Go line by line through the entries and show those that hold the string "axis".
▬▬▬▬▬▬▬▬▬▬
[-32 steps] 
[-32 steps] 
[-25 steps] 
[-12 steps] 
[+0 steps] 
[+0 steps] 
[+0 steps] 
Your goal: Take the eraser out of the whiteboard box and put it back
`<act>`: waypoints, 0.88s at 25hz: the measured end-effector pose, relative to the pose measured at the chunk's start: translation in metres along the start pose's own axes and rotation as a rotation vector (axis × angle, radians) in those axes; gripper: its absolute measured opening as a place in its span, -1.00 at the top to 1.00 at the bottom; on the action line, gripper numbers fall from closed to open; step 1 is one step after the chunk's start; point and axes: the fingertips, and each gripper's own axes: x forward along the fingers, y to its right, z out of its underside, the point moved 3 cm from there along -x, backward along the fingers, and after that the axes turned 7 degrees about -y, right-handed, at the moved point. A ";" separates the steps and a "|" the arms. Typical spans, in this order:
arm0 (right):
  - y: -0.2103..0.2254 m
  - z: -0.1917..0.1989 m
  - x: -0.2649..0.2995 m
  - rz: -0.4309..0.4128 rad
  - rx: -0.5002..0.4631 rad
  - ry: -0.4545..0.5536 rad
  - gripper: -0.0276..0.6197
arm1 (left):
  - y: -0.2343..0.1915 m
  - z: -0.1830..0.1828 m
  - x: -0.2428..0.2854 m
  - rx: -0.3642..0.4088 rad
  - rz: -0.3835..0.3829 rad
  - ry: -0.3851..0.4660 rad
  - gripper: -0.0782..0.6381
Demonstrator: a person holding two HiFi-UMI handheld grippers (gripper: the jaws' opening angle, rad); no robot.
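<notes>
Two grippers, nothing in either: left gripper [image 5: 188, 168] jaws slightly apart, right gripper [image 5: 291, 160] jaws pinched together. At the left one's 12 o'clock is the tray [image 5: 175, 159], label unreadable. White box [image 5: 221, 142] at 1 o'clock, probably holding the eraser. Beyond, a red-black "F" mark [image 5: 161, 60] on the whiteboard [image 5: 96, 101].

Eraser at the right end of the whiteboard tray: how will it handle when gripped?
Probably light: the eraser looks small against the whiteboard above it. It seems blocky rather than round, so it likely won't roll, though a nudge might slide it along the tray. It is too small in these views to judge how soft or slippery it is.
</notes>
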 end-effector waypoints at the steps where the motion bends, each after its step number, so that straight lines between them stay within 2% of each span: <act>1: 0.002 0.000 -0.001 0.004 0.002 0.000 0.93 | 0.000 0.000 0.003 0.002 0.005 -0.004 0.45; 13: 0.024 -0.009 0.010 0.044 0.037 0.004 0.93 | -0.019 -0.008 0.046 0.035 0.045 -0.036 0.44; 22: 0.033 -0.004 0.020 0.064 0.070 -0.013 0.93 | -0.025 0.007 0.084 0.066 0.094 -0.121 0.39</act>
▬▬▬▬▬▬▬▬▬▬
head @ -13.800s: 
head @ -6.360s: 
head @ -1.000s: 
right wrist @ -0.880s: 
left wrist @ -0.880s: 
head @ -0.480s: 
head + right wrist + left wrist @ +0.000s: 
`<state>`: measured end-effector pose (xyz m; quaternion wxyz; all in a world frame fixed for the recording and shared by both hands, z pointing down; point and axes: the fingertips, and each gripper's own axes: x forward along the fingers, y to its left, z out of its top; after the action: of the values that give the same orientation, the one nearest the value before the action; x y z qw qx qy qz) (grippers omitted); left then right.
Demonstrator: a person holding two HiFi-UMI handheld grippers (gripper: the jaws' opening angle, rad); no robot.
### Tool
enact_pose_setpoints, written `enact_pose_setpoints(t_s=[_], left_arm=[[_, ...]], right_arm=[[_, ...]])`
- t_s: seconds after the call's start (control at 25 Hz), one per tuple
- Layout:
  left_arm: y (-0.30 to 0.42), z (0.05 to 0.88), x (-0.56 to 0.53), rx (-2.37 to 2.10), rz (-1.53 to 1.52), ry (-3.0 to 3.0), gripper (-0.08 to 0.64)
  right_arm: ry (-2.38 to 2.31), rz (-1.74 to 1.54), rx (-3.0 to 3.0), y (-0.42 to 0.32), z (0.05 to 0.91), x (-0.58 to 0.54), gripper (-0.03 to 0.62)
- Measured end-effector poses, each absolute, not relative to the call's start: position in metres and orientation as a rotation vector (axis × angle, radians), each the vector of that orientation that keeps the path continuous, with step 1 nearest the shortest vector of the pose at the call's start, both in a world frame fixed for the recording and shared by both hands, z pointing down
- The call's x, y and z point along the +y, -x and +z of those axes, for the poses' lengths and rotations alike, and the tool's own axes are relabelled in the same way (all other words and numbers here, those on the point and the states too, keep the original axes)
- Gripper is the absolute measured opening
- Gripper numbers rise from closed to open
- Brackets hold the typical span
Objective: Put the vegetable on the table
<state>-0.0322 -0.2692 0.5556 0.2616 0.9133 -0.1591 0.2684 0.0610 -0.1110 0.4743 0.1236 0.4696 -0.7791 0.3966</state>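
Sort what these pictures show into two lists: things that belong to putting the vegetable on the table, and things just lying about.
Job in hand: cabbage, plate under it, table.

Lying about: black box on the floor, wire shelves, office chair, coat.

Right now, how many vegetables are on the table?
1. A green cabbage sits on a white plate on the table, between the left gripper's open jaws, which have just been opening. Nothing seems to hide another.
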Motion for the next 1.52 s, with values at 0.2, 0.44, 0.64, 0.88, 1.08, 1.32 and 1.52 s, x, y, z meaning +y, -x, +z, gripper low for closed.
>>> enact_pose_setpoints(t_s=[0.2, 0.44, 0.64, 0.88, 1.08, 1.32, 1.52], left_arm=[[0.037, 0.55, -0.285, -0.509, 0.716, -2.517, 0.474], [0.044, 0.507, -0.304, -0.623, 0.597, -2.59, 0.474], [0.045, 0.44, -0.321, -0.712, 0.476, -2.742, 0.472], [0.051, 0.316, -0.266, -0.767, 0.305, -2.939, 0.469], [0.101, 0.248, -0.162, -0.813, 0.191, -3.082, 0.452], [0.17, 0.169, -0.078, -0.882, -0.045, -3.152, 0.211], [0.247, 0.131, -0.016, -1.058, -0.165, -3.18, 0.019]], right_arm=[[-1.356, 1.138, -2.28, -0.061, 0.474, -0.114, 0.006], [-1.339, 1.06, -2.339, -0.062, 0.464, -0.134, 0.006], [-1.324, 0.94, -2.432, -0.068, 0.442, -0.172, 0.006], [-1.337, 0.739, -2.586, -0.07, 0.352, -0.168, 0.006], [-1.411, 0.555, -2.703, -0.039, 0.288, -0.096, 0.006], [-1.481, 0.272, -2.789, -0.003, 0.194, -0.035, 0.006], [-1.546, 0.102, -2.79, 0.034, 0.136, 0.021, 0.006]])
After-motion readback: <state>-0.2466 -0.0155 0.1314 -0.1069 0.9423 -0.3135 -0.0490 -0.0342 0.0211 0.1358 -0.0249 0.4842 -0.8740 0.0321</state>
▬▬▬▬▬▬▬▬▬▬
◆ **ANSWER BOX**:
`<act>`: waypoints, 0.88s at 25hz: the measured end-effector pose, relative to the pose measured at the chunk's start: translation in metres along the start pose's own axes and rotation as a rotation vector (axis × angle, radians) in those axes; gripper: its absolute measured opening as a place in its span, -1.00 at the top to 1.00 at the bottom; on the action line, gripper numbers fall from closed to open; step 1 is one step after the chunk's start; point and axes: the fingertips, and each gripper's own axes: x forward along the fingers, y to its right, z out of its underside, the point moved 3 cm from there along -x, backward along the fingers, and after that the axes turned 7 degrees about -y, right-handed, at the moved point. A ";" separates the steps and a "|" the arms. Typical spans, in this order:
- Measured end-effector poses, each absolute, not relative to the call's start: position in metres and orientation as a rotation vector (axis × angle, radians), each the vector of that orientation that keeps the path continuous, with step 1 nearest the shortest vector of the pose at the call's start, both in a world frame fixed for the recording and shared by both hands, z pointing down

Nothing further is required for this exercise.